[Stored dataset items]
□ □ □

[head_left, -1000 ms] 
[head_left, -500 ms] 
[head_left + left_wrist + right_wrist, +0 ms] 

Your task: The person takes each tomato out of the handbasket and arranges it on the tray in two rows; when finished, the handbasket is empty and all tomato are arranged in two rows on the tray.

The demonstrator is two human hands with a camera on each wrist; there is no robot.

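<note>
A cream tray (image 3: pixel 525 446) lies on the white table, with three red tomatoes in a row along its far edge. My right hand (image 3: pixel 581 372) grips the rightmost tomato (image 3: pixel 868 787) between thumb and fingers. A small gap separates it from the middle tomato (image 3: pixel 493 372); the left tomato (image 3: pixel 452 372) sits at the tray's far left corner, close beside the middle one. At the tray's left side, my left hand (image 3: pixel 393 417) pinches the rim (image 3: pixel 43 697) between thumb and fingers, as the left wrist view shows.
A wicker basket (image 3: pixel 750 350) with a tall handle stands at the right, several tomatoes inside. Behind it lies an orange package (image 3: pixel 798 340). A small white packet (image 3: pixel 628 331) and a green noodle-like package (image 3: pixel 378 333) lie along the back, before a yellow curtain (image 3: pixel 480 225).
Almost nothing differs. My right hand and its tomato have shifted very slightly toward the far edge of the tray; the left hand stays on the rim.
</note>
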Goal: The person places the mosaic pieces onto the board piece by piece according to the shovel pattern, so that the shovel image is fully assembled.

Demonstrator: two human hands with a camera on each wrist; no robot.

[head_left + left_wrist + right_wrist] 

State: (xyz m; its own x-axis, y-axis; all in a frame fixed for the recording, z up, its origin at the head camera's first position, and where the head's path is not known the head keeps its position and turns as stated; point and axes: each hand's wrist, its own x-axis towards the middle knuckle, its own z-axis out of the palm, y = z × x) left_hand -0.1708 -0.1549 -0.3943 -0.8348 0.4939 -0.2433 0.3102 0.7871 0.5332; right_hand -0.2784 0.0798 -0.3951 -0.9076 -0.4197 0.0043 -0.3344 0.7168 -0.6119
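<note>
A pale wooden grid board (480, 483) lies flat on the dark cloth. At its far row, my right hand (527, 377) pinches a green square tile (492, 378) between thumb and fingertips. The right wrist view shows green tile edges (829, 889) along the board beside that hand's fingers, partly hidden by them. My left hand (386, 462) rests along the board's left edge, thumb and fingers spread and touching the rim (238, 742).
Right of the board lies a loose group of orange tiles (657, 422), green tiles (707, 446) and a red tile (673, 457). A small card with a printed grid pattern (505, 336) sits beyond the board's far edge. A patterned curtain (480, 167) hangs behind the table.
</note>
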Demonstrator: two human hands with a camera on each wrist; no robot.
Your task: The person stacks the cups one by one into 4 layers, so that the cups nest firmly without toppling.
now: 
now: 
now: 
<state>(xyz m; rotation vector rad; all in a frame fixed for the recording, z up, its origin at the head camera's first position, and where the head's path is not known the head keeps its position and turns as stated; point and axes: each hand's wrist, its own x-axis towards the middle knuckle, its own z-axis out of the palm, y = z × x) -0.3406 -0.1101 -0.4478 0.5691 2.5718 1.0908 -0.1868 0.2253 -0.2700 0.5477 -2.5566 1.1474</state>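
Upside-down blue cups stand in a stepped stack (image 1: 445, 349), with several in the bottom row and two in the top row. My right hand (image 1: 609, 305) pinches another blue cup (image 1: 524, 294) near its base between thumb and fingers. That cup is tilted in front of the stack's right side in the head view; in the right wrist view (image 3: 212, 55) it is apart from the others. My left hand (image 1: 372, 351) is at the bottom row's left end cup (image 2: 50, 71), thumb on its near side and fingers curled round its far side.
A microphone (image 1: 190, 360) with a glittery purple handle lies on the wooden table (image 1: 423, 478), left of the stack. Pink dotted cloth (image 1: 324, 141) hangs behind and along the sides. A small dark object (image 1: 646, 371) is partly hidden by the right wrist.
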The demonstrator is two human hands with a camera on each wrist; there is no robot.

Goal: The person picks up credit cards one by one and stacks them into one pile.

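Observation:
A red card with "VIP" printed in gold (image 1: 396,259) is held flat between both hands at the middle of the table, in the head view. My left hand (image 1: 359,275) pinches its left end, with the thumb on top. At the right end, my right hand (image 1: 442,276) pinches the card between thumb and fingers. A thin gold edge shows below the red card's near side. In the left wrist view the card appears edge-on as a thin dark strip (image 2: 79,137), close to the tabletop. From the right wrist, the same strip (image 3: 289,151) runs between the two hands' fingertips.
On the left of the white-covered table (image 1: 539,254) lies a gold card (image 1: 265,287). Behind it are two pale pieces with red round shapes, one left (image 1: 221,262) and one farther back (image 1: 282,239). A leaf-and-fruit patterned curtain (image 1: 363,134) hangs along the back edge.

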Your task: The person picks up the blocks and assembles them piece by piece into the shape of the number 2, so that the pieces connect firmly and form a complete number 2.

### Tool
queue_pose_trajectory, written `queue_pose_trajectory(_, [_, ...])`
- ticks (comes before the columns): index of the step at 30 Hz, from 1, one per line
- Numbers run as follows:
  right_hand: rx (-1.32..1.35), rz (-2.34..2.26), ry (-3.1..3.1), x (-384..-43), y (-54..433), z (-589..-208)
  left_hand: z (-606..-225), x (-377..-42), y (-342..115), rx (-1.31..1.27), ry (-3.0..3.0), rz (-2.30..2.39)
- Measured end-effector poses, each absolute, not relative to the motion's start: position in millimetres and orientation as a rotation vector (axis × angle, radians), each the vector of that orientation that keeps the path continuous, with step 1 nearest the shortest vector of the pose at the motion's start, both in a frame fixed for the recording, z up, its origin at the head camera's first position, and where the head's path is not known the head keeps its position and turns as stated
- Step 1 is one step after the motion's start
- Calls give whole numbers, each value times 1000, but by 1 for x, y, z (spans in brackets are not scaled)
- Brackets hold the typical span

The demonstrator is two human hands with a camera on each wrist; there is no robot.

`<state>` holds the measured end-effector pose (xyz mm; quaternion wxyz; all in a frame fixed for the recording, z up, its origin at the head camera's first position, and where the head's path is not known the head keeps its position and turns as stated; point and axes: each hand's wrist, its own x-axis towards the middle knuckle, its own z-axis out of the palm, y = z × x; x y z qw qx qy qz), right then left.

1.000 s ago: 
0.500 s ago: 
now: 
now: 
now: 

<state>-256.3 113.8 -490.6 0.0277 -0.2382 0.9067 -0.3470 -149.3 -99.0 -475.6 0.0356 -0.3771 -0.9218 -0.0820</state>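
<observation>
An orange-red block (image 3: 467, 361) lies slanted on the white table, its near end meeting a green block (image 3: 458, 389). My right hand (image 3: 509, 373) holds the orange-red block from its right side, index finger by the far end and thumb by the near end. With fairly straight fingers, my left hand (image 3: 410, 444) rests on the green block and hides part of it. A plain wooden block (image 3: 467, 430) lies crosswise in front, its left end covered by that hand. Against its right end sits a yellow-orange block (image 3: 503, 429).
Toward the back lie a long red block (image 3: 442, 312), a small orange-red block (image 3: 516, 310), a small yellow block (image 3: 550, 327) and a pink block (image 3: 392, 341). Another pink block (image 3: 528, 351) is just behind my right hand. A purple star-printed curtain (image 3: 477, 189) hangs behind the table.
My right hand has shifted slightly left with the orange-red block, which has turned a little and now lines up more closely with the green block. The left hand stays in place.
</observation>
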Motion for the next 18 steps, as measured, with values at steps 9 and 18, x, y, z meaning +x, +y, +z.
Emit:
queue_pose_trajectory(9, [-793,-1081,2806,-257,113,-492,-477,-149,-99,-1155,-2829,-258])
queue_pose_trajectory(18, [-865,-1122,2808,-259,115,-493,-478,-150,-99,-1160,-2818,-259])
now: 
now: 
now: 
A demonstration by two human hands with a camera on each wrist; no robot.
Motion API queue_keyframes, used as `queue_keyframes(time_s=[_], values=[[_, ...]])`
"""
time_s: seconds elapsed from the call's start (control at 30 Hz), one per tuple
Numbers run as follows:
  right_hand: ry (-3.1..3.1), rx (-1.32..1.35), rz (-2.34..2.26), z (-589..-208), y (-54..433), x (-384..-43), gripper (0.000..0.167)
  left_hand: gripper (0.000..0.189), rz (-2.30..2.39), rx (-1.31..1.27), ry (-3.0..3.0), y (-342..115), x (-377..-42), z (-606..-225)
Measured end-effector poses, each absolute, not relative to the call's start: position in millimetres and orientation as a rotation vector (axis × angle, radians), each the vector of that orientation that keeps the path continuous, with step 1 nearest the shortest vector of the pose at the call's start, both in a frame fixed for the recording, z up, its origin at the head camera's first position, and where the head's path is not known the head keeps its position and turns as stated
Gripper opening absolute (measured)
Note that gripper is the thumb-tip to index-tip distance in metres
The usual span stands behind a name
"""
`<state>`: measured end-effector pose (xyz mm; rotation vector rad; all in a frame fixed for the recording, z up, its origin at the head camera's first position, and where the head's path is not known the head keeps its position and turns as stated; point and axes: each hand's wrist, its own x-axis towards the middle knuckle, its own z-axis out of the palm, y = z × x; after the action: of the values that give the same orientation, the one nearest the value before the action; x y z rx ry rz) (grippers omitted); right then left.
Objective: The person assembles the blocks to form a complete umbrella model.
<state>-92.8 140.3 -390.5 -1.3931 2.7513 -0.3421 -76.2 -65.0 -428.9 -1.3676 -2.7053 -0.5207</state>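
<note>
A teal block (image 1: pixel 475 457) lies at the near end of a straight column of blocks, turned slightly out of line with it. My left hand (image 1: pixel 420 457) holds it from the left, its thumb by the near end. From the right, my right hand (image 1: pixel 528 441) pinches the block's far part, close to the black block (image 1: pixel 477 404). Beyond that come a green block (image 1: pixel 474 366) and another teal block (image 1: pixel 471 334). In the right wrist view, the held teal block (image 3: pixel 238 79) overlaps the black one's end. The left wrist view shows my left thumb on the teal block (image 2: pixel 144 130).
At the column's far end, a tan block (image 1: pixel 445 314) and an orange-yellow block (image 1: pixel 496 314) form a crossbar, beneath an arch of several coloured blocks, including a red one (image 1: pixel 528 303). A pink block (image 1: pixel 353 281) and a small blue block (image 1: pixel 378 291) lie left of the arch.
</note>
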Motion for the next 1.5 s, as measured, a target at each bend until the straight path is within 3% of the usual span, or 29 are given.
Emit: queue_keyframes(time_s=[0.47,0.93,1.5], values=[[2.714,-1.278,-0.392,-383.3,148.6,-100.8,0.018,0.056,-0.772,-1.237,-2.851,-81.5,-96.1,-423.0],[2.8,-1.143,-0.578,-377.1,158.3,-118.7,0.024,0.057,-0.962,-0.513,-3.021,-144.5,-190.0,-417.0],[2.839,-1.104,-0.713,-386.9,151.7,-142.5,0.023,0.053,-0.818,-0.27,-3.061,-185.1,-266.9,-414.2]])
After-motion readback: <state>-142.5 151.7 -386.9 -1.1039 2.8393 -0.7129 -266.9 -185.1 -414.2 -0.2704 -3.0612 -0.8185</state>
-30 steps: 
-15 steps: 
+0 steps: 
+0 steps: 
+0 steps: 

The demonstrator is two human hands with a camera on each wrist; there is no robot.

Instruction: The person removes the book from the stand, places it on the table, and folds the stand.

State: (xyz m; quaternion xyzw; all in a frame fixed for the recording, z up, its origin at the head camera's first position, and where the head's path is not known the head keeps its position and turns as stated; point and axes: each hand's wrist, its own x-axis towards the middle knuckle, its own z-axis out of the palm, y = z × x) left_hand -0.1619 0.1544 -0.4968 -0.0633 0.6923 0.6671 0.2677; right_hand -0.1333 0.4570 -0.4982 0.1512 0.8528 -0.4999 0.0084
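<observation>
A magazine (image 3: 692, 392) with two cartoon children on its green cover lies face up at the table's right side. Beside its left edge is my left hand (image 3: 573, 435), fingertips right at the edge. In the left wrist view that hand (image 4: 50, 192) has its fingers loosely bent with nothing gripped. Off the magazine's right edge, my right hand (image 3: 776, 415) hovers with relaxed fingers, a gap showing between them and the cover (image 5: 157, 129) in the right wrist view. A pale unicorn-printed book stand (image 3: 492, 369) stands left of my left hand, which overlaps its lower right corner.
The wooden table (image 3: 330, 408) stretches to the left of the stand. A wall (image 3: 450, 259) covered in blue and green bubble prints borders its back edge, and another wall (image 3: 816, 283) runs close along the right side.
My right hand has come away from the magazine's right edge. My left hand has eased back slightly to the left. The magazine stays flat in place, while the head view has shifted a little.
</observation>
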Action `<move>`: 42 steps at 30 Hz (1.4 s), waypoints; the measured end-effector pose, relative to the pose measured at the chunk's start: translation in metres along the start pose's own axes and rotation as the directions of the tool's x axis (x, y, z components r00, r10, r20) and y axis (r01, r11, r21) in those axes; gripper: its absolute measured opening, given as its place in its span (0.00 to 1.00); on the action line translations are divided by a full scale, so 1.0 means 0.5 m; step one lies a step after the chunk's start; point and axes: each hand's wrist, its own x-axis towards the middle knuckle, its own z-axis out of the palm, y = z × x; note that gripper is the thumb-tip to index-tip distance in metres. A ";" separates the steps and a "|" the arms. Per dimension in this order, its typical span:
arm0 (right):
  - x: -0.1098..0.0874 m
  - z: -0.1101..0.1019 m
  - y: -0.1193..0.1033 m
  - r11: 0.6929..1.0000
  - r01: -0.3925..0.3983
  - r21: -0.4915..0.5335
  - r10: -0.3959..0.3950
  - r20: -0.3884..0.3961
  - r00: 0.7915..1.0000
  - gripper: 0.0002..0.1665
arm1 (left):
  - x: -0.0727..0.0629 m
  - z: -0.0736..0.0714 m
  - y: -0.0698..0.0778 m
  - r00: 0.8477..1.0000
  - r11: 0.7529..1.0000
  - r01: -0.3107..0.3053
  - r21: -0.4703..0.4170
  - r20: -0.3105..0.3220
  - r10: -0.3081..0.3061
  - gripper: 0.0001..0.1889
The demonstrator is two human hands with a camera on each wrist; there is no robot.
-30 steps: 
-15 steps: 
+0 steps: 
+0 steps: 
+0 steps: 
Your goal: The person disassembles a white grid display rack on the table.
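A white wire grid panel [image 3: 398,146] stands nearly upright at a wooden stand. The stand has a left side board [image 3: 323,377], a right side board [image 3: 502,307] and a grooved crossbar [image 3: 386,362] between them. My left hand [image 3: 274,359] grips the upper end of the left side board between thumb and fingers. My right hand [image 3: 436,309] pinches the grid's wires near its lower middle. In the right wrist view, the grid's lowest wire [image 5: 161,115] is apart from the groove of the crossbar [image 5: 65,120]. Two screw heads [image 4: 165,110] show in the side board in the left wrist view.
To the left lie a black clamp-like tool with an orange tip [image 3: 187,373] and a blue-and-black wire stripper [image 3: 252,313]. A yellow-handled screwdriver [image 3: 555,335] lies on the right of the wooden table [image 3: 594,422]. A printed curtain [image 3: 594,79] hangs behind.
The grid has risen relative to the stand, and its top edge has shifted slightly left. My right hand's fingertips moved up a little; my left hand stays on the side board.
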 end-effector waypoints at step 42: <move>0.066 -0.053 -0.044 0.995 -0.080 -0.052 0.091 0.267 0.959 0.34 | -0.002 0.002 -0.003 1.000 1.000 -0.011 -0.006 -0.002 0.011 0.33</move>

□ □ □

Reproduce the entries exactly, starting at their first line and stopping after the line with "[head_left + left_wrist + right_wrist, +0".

[head_left, -1000 ms] 
[head_left, -500 ms] 
[head_left + left_wrist + right_wrist, +0 ms] 

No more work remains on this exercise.